TASK OBJECTIVE — In the data below, how many lines contain the string "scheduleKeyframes"? Give only the number.

THE DATA —
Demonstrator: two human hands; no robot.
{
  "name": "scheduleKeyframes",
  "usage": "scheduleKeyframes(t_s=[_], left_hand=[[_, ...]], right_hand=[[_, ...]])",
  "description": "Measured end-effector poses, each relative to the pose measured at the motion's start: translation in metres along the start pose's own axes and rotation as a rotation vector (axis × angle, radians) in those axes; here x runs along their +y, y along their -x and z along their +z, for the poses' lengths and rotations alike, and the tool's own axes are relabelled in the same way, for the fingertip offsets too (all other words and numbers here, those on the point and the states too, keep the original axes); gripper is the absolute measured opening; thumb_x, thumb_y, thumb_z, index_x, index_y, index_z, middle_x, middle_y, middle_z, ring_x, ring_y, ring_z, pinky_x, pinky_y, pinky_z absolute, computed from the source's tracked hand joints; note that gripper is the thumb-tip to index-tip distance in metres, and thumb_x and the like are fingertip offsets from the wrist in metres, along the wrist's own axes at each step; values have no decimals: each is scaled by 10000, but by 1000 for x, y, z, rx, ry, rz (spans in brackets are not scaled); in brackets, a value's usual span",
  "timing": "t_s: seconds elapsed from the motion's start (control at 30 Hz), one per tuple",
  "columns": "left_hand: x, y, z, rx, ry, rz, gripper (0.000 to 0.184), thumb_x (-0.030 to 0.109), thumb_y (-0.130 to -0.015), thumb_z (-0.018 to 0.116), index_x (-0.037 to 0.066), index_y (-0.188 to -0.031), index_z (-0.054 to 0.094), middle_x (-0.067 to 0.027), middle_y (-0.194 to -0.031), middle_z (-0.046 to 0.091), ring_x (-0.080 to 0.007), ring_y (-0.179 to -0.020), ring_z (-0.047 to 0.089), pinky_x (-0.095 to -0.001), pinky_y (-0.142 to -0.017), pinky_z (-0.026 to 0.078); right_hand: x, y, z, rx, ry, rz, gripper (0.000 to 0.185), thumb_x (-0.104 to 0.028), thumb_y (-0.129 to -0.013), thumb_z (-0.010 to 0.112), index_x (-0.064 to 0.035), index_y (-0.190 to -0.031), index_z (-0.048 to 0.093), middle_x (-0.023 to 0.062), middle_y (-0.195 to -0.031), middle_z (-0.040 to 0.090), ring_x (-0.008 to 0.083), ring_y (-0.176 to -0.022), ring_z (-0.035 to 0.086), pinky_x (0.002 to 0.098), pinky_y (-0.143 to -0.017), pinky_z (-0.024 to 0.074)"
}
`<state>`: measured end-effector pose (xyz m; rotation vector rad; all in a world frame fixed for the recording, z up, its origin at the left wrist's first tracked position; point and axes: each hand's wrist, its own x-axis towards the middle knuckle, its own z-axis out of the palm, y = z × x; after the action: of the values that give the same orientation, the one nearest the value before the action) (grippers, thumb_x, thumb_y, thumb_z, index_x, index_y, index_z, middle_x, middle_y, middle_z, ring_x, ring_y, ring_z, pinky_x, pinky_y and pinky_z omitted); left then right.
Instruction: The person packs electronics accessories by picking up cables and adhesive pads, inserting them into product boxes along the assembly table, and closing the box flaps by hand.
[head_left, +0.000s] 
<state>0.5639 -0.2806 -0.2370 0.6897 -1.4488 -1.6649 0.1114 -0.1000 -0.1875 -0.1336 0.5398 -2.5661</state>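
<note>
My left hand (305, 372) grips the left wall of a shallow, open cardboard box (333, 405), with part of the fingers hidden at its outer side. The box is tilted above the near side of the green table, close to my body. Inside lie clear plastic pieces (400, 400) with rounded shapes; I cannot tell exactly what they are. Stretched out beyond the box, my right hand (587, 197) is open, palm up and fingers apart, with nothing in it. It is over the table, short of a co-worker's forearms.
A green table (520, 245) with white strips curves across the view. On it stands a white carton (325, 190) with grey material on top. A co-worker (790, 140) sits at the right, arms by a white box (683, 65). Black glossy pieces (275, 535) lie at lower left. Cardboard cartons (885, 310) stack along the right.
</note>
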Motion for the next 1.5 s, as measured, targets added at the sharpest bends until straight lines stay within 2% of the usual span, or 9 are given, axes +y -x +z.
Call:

THE ANSWER — 2